= About this task =
Repeat the material in full. Keep every line exactly as it is.

= Information shown =
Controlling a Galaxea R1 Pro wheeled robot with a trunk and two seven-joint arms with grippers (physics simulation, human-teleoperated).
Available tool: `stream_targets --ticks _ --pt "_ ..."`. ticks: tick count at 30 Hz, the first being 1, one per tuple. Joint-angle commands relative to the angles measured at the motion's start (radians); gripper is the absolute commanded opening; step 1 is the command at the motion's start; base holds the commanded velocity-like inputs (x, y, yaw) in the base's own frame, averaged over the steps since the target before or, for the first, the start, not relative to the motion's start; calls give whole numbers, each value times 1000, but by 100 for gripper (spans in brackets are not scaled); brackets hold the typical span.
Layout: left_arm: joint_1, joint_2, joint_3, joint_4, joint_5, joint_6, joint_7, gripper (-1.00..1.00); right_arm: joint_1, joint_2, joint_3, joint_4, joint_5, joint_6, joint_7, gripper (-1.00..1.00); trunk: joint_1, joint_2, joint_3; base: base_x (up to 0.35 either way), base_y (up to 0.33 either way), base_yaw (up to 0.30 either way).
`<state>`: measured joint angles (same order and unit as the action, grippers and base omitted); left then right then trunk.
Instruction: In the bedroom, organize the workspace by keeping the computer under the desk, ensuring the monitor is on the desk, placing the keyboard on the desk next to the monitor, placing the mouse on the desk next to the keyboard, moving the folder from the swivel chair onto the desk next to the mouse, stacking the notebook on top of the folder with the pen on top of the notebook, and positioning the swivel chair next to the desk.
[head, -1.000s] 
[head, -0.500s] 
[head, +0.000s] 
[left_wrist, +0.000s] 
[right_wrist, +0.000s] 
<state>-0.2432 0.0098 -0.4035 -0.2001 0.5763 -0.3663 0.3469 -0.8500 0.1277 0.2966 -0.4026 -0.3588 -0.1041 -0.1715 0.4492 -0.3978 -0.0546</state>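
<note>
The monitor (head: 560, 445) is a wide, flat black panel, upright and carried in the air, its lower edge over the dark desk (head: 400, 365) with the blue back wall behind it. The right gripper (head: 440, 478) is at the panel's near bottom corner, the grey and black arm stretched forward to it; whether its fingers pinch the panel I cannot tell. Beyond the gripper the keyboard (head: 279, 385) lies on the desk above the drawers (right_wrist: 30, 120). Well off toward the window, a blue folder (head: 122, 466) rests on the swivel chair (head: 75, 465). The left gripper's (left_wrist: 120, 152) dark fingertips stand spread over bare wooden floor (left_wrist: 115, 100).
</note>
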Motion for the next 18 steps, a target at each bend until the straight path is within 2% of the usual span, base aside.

= Exercise output =
Controlling a Galaxea R1 Pro wheeled robot with a trunk and two seven-joint arms with grippers (physics simulation, human-teleoperated).
Available tool: `stream_targets --ticks _ --pt "_ ..."`. ticks: tick count at 30 Hz, the first being 1, one per tuple. Joint-angle commands relative to the angles measured at the motion's start (radians); gripper is the absolute commanded opening; step 1 is the command at the motion's start; base holds the commanded velocity-like inputs (x, y, yaw) in the base's own frame, averaged over the steps since the target before or, for the first, the start, not relative to the motion's start; calls give whole numbers, each value times 1000, but by 100 for gripper (spans in brackets are not scaled); brackets hold the typical span.
Layout: left_arm: joint_1, joint_2, joint_3, joint_4, joint_5, joint_6, joint_7, gripper (-1.00..1.00); right_arm: joint_1, joint_2, joint_3, joint_4, joint_5, joint_6, joint_7, gripper (-1.00..1.00); trunk: joint_1, joint_2, joint_3; base: base_x (up to 0.35 either way), base_y (up to 0.33 either way), base_yaw (up to 0.30 either way).
`<state>`: measured joint angles (same order and unit as the action, grippers and base omitted); left then right then trunk.
Instruction: In the bedroom, organize the workspace by keeping the computer under the desk, ensuring the monitor is on the desk, placing the keyboard on the desk next to the monitor, placing the mouse on the desk next to the keyboard, moving the folder from the swivel chair onto the desk next to the mouse, stacking the notebook on top of the folder with the pen on top of the notebook, and positioning the swivel chair next to the desk.
[head, -1.000s] 
[head, -0.500s] 
[head, +0.000s] 
[left_wrist, +0.000s] 
[right_wrist, +0.000s] 
<state>-0.2432 0.0098 -0.4035 -0.2001 0.5763 -0.3663 0.3469 -0.8500 0.1277 0.2966 -0.4026 -0.3588 -0.1041 -0.1715 0.4492 -0.3978 -0.0546</state>
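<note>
The monitor (head: 560, 445) is a wide, flat black panel, upright and carried in the air, its lower edge over the dark desk (head: 400, 365) with the blue back wall behind it. The right gripper (head: 440, 478) is at the panel's near bottom corner, the grey and black arm stretched forward to it; whether its fingers pinch the panel I cannot tell. Beyond the gripper the keyboard (head: 279, 385) lies on the desk above the drawers (right_wrist: 30, 120). Well off toward the window, a blue folder (head: 122, 466) rests on the swivel chair (head: 75, 465). The left gripper's (left_wrist: 120, 152) dark fingertips stand spread over bare wooden floor (left_wrist: 115, 100).
</note>
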Motion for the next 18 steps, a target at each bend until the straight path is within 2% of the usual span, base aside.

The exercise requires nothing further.